Direito à saúde em questão no Brasil

Enviada em 19/07/2020

A constituição democrática de 1988 dispõe que a saúde é direito de todos e dever do Estado. Entretanto, embora tenham ocorrido avanços importantes, o descaso em relação à saúde pública segue como uma mazela social. O objetivo maior de assegurar o direito universal à saúde não foi alcançado, devido ao baixo investimento governamental nesse setor e, consequentemente, a falta de estrutura e recursos para a realização de determinados atendimentos e procedimentos - o que desencadeia a desestruturação de tal esfera social e, consequentemente, a debilidade da qualidade de vida dos cidadãos. Desse modo, medidas para a minimização dessa questão no Brasil são necessárias.

Em primeira análise, deve-se destacar a escassez de recursos necessários para os atendimentos dos pacientes nos hospitais e a falta de médicos atuantes no Brasil. De acordo com a CFM (Conselho Federal de Medicina), o SUS (Sistema Único de Saúde) perde em oito anos 10% dos leitos hospitalares, tal realidade se confirma ao observar-se a quantidade de enfermos que estão acomodados em cadeiras ou até no chão dos hospitais públicos. Além disso, a falta de médicos no país também é um problema, conforme a Organização Mundial de Saúde há em média 17,6 médicos para 10 mil brasileiros. Essa falta de recursos e médicos nos hospitais geram riscos aos pacientes, visto que muitos esperam um atendimento ou até mesmo uma cirurgia que constantemente são adiados.

Do mesmo modo, de acordo com o Orçamento Público em Saúde (Siops), a deficiência na estrutura física do Sistema Único de Saúde – SUS, tem provocado o avanço das manifestações nas ruas em busca de melhoria. Dessa forma, tal caso resultou que, em 2013, centenas de pessoas interromperam as avenidas em favor de progressos sociais, visto que cenários de corrupção tornaram-se um dos pontos mais cobrados pelos cidadãos.
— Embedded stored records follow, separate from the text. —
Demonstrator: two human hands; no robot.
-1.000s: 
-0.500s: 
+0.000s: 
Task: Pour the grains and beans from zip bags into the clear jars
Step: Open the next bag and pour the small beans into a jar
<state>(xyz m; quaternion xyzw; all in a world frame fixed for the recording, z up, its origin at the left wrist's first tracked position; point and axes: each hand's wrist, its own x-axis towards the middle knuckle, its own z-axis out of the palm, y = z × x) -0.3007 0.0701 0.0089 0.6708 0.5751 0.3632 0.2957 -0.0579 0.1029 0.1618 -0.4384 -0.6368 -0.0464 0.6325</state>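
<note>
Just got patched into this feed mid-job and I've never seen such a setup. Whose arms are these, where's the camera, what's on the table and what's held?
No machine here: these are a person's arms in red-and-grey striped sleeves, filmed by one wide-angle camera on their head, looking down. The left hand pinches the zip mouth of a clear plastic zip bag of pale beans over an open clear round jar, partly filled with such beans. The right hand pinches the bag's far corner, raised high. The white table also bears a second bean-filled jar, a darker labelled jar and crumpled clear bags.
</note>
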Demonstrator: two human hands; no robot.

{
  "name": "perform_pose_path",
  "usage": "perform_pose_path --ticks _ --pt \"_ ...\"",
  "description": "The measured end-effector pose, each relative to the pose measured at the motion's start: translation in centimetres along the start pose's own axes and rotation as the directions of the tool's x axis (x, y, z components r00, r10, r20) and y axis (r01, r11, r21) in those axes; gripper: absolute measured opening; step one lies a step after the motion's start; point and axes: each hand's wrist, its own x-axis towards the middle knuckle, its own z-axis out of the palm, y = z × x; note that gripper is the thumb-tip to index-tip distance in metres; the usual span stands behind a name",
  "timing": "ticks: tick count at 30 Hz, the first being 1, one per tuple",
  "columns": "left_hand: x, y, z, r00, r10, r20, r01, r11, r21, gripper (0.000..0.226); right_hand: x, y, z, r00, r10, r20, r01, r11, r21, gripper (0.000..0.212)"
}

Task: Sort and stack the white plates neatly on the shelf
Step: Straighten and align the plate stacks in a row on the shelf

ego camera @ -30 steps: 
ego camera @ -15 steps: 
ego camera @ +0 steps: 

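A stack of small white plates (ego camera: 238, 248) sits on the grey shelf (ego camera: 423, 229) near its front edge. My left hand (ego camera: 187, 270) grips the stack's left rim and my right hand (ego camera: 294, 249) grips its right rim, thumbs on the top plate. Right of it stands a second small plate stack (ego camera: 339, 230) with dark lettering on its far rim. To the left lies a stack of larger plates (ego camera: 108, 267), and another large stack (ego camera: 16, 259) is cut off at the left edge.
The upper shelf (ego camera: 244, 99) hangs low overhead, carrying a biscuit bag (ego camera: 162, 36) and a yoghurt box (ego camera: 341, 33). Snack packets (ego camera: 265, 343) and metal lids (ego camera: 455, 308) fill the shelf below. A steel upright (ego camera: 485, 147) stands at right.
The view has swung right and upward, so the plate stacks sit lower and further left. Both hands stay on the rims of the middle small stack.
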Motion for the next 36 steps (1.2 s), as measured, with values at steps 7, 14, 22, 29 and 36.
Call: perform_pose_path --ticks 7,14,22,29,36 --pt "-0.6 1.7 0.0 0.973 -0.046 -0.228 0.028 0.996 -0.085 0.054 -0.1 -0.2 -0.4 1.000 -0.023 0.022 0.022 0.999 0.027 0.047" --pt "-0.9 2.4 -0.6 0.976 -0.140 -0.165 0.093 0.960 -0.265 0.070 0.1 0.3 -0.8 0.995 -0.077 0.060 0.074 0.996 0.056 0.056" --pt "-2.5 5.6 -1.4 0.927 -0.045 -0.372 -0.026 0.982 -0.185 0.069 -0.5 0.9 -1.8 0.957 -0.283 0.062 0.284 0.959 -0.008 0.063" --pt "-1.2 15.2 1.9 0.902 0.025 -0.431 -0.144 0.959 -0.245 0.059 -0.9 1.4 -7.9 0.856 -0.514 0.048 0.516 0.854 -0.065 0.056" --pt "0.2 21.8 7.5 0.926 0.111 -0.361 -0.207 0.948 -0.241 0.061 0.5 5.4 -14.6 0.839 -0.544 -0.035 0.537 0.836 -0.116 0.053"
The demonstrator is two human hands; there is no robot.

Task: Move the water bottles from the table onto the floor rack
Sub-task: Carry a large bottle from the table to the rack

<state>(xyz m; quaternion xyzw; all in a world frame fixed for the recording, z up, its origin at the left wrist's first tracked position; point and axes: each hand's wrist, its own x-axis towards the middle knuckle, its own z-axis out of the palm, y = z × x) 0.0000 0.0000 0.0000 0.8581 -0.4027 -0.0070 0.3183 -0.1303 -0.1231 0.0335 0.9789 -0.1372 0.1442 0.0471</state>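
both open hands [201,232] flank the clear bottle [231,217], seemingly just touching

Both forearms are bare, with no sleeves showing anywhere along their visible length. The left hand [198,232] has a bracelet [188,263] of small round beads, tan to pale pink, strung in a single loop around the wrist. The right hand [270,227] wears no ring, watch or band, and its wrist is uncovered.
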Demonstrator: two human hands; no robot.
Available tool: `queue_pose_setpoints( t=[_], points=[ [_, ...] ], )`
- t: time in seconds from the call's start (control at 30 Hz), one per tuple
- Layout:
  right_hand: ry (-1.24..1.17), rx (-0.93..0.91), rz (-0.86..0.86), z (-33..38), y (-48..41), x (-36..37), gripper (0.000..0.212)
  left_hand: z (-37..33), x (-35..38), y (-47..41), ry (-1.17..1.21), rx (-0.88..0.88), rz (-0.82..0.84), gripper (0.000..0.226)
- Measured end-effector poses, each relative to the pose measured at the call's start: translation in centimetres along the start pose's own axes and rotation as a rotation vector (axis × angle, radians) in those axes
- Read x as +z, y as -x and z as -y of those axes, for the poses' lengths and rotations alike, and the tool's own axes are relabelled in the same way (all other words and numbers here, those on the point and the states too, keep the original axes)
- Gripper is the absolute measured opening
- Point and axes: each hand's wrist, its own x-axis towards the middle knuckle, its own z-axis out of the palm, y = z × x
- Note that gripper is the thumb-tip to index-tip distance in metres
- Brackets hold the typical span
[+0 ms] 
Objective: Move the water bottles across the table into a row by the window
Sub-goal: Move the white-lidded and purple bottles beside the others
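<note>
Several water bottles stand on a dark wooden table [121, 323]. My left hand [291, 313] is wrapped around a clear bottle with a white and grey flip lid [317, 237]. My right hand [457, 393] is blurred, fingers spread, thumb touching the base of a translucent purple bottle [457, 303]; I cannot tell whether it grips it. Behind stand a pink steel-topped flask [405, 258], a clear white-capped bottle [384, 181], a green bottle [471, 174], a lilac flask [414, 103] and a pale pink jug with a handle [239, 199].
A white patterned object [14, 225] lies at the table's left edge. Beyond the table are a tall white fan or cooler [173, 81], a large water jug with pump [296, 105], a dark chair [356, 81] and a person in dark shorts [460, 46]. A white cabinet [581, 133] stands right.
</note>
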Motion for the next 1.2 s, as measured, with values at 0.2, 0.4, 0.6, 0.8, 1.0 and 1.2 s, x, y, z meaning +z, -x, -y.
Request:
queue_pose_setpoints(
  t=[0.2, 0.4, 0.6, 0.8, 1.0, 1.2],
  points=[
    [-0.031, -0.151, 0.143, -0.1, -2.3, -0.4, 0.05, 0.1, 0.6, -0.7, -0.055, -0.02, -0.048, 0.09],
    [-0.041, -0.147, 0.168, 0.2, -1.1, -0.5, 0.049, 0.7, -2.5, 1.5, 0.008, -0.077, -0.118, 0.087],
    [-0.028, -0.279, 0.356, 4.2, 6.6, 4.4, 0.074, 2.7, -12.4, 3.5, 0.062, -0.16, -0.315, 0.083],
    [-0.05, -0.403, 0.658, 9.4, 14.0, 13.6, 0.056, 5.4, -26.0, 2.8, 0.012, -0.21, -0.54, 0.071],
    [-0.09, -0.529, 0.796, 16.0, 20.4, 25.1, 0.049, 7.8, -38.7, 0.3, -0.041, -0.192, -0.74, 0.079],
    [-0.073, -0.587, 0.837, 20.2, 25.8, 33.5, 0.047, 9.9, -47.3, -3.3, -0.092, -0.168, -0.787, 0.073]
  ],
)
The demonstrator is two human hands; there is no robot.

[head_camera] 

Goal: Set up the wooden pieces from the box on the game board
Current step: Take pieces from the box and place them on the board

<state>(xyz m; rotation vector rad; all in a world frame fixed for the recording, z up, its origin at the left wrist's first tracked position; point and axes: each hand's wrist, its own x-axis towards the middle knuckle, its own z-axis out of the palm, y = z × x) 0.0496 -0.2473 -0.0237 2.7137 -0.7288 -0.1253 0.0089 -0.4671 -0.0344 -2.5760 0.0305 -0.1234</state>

Essas ações tinham o propósito de alertar os estadistas acerca da necessidade de assegurar os direitos garantidos pela norma federal. Nesse sentido, as precariedades no atendimento, juntamente com a negligência dos governantes continuam presentes.

Diante do exposto, o Governo Federal deve intensificar medidas para reivindicar a valorização do SUS, por intermédio dos sanitaristas para debater assuntos de saúde coletiva a fim que a mesma seja útil na recepção de exames e consultas em geral. Ademais, é importante que gastos em patrimônio público sejam reduzidos com a finalidade de ampliar a distribuição de remédios e investir na capacitação dos médicos e na compra de equipamentos de qualidade, com a intenção de fortalecer a assistência do SUS, por meio da construção e da infraestrutura de novos hospitais para priorizar o auxilio aos pacientes. Em razão disso, a decadência na rede pública de saúde não será mais motivo para a pátria verde amarela cobrar seus direitos.